Rate limits use a RateLimit dataclass defined in infrastructure/auth/constants.py:

from infrastructure.auth.constants import RATE_LIMIT_SIGNUP, RateLimit

# Usage in route handlers:
await _check_rate_limit(request, "signup", RATE_LIMIT_SIGNUP)

Token expiry durations are also in infrastructure/auth/constants.py:

VERIFICATION_TOKEN_EXPIRY_HOURS = 24
RESET_PASSWORD_TOKEN_EXPIRY_HOURS = 1

Credit Architecture

Credits are built on the entitlement system. EntitlementTransaction is the authoritative ledger; quantity_used on UserEntitlement is a rebuildable cache. Every credit event (grant, usage, reset, refund) writes to both atomically.

Ledger Pattern

EntitlementTransaction (authoritative, append-only)
  ├── GRANT   — credits added (purchase, subscription, beta)
  ├── USAGE   — credits consumed (one per entitlement drained)
  ├── RESET   — period boundary marker (RENEWABLE credits, amount=0)
  └── REFUND  — credits returned

UserEntitlement.quantity_used (cache, rebuildable)
  └── Updated in the same db.commit() as the transaction record

rebuild_user_balance() recomputes quantity_used from the ledger at any time. Admin endpoint: POST /credits/admin/rebuild/{user_id}.

Lazy Evaluation

Two things happen lazily inside get_user_balances(), before the balance is computed:

  1. _materialize_ungranted_payments() — Finds payments with status=SUCCEEDED, entitlement_granted=False. Creates credit entitlements via atomic CAS (UPDATE ... WHERE entitlement_granted = false). The webhook is a thin fact-recorder; credits materialize on first balance read.

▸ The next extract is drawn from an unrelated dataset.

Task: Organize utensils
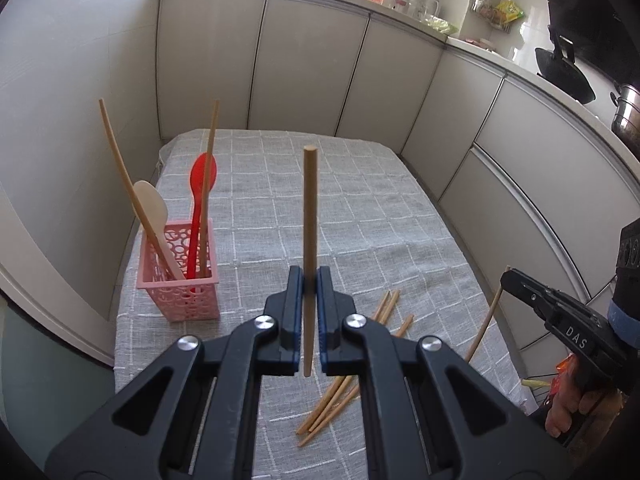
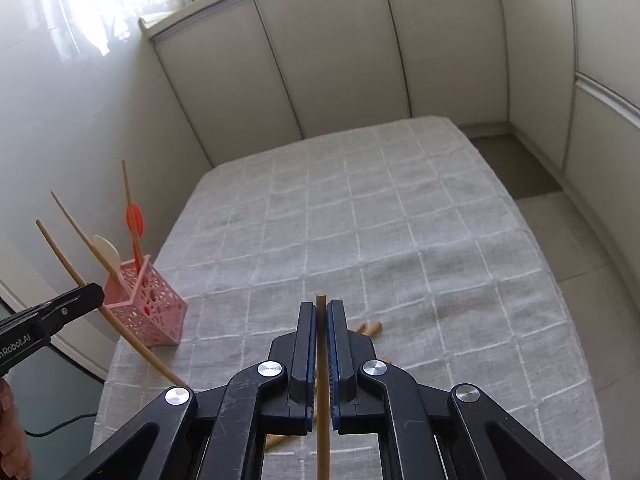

  2. _reset_expired_renewable_periods() — For RENEWABLE entitlements (beta credits), checks if period_start_at + renewal_period_days < now. If expired, resets quantity_used=0, writes a RESET transaction, clears stale reservations.

Both are self-healing: if the system is down when a webhook fires, the next balance read catches up.

Payment Flow

Stripe webhook fires
  → handle_checkout_session_completed()
    → Creates Payment record (status=SUCCEEDED, entitlement_granted=False)
    → Grants TIER_ACCESS eagerly (user needs dashboard access immediately)
    → Credits are NOT granted here (deferred)
  → Returns 200

User opens dashboard
  → GET /users/me/billing
    → get_user_balances()
      → _materialize_ungranted_payments()  ← credits created here
      → _reset_expired_renewable_periods() ← RENEWABLE reset here
      → Returns balance with credits

Credit Metering

Analysis endpoints check credits before processing:

  1. EstimateProjectService.estimate_analysis_credits() sums clip durations (ceiling to minutes), applies mode multiplier
  2. ReserveCreditService.reserve_credits() stamps reservation metadata (includes reserved_period for RENEWABLE entitlements)
  3. Consume — Worker calls CreditService.use_credits()consume_entitlement() drain loop writes one EntitlementTransaction(USAGE) per entitlement drained, all with commit=False, single db.commit()
  4. Release — On failure, CreditService.release_credits() clears reservation metadata

Consumption Ordering

When credits are consumed, entitlements are drained in priority order:

  1. RENEWABLE first (use-it-or-lose-it — beta credits)
  2. DECREMENTAL by expiry (expiring soonest first, then non-expiring)
  3. ACCUMULATIVE last

This means beta credits are always consumed before subscription credits, and expiring promos are consumed before permanent purchases.

Analysis Modes

Mode is derived from settings (not explicitly selected). AnalysisMode enum in modules/analysis_run/enums.py, multipliers in CREDIT_MULTIPLIERS:

Mode Multiplier Trigger
ai_edit 1.0 Any cut/censorship/director feature enabled
captions_only 0.5 Only language set (transcription + captions)
manual 0.0 Nothing toggled (frontend doesn't call analyze)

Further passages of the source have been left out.